(Input data Opens)

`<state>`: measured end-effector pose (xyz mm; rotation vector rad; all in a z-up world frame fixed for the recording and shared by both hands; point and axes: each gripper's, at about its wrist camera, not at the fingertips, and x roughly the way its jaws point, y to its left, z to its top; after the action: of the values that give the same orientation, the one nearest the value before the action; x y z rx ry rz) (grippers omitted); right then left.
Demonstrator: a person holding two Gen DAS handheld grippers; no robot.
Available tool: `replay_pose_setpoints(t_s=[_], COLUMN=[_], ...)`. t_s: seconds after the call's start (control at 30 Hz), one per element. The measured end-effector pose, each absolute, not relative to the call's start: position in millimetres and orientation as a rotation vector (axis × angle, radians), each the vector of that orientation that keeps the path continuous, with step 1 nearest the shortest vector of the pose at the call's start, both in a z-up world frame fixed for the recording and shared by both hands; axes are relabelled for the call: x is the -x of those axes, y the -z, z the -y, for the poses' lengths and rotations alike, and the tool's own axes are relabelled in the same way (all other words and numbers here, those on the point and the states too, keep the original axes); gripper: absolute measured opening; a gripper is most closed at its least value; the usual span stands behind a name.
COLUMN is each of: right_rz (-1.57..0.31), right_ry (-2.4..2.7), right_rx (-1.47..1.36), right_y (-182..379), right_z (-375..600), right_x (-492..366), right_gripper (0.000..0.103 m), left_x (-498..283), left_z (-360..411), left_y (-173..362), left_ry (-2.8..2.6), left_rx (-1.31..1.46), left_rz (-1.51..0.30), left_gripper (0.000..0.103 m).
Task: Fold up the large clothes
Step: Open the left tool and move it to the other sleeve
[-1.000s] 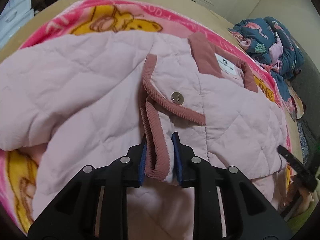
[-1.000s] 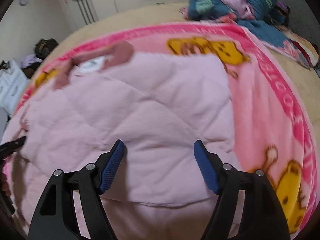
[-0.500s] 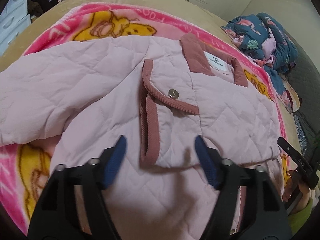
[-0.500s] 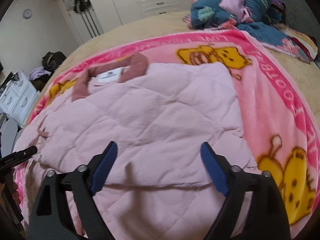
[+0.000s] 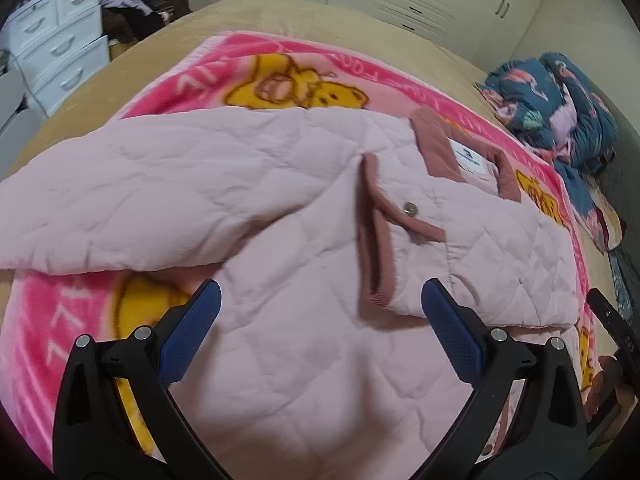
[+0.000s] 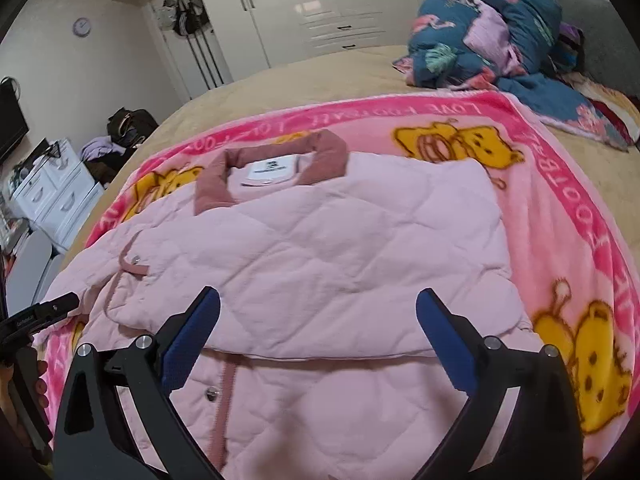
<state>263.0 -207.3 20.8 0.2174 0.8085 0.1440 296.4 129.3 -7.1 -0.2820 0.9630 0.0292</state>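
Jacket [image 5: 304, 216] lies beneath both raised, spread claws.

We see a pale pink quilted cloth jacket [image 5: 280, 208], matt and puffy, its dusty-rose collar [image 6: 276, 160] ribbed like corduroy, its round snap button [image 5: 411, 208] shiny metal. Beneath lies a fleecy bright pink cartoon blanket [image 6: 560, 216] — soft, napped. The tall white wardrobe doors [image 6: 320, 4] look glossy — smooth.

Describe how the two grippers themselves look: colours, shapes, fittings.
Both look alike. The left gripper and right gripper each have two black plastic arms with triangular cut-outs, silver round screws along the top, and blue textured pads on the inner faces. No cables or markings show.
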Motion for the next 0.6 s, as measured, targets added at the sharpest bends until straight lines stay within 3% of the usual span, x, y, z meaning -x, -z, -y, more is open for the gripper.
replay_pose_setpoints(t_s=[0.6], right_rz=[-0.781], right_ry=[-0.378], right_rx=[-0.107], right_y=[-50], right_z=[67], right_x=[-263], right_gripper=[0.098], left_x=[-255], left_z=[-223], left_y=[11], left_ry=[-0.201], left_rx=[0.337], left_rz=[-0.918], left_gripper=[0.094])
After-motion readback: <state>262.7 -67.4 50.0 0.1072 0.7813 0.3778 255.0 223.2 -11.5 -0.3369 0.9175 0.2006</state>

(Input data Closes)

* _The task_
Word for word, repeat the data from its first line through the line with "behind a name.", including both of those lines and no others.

* _Answer section_
`<state>`: measured end-effector pose (xyz mm; rotation vector rad; all in a z-up world frame fixed for the recording and shared by both hands; point and axes: each gripper's, at about its wrist camera, not at the fingertips, and x roughly the way its jaws point, y to its left, z to its top; after the action: of the values that give the same orientation, the one nearest the value before the action; x y z rx ry rz) (grippers omitted); right then left.
Demonstrator: a person holding two Gen DAS handheld grippers; no robot.
Available tool: `replay_pose_setpoints(t_s=[_], COLUMN=[_], ...)`. t_s: seconds after the call's start (control at 30 Hz), one per element. The measured end-effector pose, each absolute, not relative to the call's start: position in millimetres and orientation as a rotation vector (axis × angle, radians), each the vector of that orientation that keeps the path continuous, with step 1 nearest the shortest vector of the pose at the call's start, both in a z-up world frame fixed for the recording and shared by both hands; axes are relabelled for the call: x is the -x of those axes, y the -z, z the -y, for the poses' lengths and rotations alike, and the tool's own axes are relabelled in the same way (all other words and numbers here, those on the point and the states too, keep the original axes); gripper: absolute measured opening; a gripper is most closed at its least value; the usual span stands behind a name.

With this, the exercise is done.